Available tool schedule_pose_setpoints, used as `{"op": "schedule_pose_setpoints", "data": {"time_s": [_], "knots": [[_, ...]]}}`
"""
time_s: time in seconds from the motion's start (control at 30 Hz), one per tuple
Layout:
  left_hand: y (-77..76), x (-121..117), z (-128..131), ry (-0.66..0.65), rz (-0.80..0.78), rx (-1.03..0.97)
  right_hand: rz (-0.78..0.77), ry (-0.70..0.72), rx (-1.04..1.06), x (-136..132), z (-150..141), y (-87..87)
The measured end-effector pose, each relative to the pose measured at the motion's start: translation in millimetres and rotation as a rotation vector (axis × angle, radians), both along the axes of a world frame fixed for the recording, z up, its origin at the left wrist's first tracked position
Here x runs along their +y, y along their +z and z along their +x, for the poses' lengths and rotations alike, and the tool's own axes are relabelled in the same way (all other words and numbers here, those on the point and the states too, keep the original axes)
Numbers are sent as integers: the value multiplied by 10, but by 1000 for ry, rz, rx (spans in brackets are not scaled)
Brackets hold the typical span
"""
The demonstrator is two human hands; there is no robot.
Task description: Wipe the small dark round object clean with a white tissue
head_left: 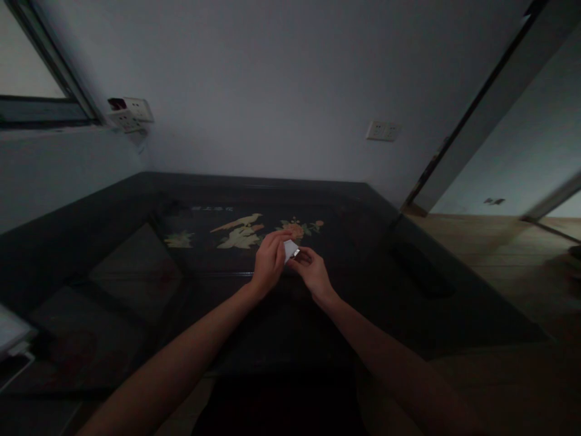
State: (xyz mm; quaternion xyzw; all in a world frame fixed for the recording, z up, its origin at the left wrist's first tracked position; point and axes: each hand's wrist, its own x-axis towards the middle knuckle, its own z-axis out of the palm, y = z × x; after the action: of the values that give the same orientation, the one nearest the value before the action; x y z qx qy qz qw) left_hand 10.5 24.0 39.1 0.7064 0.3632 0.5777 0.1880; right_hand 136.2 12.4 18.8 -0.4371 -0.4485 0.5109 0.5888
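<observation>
Above a dark, glossy tabletop (363,242), my left hand (269,261) is closed around a small white object (289,248), whose kind I cannot make out in the dim light. My right hand (315,274) pinches a small shiny metallic piece (296,254) at the white object's right edge, between thumb and fingertips. Whether the two pieces are joined or only touching cannot be seen. The left fingers hide part of the white object.
Bird and flower pictures (240,233) decorate the tabletop. A long black object (422,269) lies to the right. At the left edge is a whitish item (13,330). Sockets (382,131) and a plug adapter (124,120) are on the walls behind.
</observation>
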Motion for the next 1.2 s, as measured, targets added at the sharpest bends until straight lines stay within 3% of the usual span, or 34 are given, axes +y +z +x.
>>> {"op": "schedule_pose_setpoints", "data": {"time_s": [0.1,0.23,0.4,0.53,0.6,0.67,0.83,0.97,1.07,1.2], "knots": [[-3,26,-8,-18,-43,-27,-4,-12,-16,-6,-4,11],[-5,124,7,-39,-371,-357,-3,0,-14,-15,-10,27],[73,195,11,-285,-858,-838,33,36,-8,-11,-15,25],[130,180,11,-419,-1036,-920,39,52,-8,-16,-13,28],[123,165,23,-381,-998,-909,39,54,-6,-22,-11,32],[94,144,35,-274,-845,-830,32,54,2,-26,-10,35],[18,53,24,9,-340,-339,7,27,40,-20,-16,15],[9,-4,8,38,-80,-67,-3,-5,32,-11,-20,-5],[17,1,13,1,-91,-113,-4,-16,15,-18,-23,10],[33,89,34,-35,-386,-455,1,2,2,-29,-25,43]]}}
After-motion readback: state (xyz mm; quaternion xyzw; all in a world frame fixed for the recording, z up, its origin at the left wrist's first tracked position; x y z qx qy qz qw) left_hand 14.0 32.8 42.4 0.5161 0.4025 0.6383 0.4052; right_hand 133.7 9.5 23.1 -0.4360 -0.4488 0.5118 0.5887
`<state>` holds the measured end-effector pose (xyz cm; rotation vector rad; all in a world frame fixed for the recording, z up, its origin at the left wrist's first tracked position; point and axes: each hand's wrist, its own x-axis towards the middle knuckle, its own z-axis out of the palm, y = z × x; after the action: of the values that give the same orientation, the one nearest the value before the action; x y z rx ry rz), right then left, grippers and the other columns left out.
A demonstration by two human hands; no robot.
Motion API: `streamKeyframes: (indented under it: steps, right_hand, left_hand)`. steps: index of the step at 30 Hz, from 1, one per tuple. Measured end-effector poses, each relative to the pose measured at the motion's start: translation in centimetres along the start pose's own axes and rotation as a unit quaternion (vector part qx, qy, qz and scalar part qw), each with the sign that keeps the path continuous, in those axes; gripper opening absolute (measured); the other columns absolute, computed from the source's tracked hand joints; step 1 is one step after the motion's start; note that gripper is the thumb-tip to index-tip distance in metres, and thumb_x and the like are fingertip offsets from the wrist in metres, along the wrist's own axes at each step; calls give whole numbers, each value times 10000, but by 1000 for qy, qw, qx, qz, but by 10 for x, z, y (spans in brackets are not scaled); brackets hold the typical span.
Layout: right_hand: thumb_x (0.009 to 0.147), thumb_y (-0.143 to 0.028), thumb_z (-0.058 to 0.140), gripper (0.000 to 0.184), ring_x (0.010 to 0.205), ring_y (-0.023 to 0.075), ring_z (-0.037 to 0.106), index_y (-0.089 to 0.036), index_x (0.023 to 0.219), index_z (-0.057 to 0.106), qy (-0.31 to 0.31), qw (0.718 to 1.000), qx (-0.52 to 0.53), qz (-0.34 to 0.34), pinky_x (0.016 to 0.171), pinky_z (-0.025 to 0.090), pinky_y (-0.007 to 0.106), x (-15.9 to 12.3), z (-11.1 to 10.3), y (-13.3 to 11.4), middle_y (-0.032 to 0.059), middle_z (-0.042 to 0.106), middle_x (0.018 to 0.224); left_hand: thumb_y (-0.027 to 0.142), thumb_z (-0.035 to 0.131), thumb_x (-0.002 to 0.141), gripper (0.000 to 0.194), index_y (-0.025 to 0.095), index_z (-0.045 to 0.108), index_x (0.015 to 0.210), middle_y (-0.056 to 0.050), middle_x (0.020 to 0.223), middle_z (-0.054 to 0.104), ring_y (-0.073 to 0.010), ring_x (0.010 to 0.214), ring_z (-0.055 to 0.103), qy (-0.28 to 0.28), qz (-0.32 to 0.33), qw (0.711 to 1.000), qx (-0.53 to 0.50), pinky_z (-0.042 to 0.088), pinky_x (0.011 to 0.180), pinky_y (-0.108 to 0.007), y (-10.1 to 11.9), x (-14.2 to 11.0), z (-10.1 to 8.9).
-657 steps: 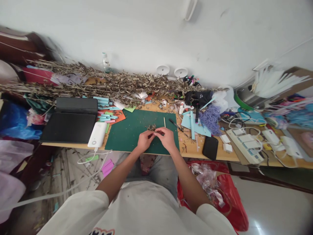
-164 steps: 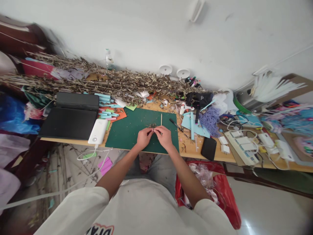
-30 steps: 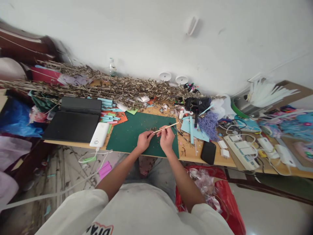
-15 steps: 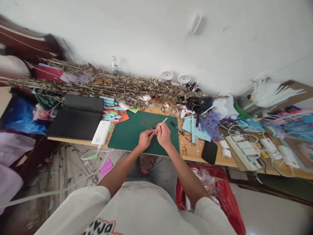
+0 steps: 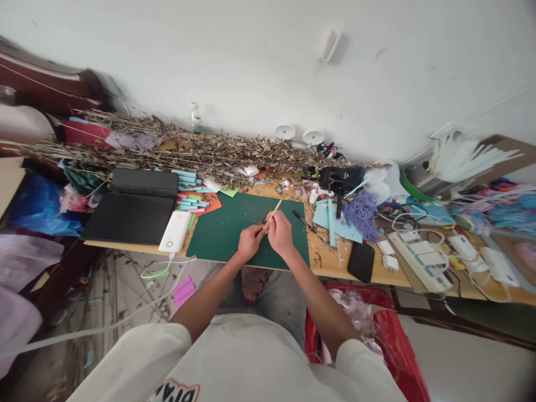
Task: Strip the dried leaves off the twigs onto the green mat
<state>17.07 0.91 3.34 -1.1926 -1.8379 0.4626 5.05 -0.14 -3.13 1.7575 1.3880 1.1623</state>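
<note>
My right hand (image 5: 280,230) is closed around a thin, pale wooden stick (image 5: 277,207), whose upper end pokes out tilted up and to the right. Close beside it, my left hand (image 5: 249,242) pinches at the stick's lower end; what lies between its fingertips is too small and covered to make out. Both hands are over the green cutting mat (image 5: 218,230), where small dark crumbs are scattered. A black pen (image 5: 304,221) lies at the mat's right edge.
Dried plant stems (image 5: 234,148) run along the wall side. To the left are a black tablet case (image 5: 128,215), a white power bank (image 5: 174,231) and rolled blue papers (image 5: 188,180). At right sit a phone (image 5: 360,261), purple yarn (image 5: 360,215) and a power strip (image 5: 420,261).
The stick has turned slightly more upright in my right hand. Both hands stay together over the mat, and the camera view has shifted a little.
</note>
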Motion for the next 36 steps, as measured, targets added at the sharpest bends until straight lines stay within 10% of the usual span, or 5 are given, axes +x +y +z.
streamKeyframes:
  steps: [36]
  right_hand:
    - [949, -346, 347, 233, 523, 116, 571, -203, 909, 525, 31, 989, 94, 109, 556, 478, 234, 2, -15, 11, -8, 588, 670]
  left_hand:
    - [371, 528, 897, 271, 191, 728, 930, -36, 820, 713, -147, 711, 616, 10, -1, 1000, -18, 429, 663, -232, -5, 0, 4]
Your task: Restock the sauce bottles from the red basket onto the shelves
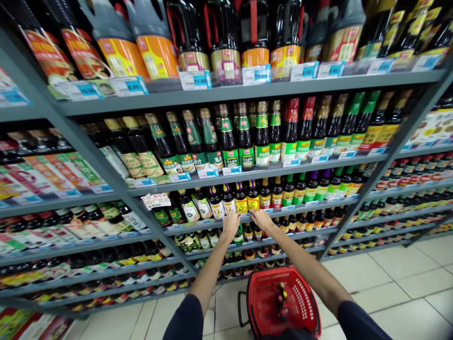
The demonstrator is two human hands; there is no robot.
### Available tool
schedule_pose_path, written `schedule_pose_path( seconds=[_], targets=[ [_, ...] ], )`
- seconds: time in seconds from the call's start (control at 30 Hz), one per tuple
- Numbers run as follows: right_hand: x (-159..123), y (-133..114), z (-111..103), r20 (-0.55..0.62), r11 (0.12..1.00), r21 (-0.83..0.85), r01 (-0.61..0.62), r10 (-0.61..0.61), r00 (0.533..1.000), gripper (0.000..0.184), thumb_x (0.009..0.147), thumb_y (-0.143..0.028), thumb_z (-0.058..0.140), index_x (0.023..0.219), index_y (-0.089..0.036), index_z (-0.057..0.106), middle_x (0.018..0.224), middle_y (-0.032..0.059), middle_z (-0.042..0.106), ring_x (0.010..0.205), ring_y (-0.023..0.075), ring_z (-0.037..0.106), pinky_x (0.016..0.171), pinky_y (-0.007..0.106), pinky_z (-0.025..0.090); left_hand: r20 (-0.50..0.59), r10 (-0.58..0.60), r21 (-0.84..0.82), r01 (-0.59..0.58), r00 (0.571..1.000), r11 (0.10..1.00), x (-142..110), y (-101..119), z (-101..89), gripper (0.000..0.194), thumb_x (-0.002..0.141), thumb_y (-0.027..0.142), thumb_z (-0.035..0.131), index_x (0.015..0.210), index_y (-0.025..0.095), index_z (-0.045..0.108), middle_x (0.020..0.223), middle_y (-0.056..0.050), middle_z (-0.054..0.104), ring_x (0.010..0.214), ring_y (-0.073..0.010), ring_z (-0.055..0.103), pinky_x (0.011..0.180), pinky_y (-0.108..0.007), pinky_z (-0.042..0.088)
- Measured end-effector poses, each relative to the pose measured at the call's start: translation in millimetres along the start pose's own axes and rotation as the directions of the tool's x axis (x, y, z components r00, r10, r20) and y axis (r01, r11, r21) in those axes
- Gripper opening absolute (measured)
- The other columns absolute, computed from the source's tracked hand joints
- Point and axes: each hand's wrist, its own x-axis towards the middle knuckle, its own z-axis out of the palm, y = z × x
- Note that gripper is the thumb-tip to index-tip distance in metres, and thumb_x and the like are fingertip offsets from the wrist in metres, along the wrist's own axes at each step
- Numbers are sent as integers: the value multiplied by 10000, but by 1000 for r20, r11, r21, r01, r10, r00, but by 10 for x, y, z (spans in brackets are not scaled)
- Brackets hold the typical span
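both arms reach forward into a supermarket shelf of sauces. the left hand (231,225) lies with its fingers curled over the top of a dark bottle with a green label (239,236), on the row just below the shelf edge; i cannot tell whether it truly grips it. the right hand (262,219) sits just beside it to the right, fingers held together and laid flat on the grey shelf edge (304,208), touching the price strip. right above both hands stands a row of dark soy sauce bottles with yellow labels (247,200). near the person, on the pale tiled floor (406,283), a red shopping basket (300,302) stands between the arms, with a few dark bottles (281,297) upright in it.
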Motion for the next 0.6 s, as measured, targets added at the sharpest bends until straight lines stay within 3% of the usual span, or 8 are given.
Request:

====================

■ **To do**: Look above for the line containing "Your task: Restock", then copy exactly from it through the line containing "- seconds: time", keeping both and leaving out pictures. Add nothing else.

■ **Response area**:
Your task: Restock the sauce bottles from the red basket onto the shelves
The demonstrator is two human hands; there is no robot.
### Available tool
schedule_pose_path, written `schedule_pose_path( seconds=[_], targets=[ [_, ...] ], )`
- seconds: time in seconds from the call's start (control at 30 Hz), one per tuple

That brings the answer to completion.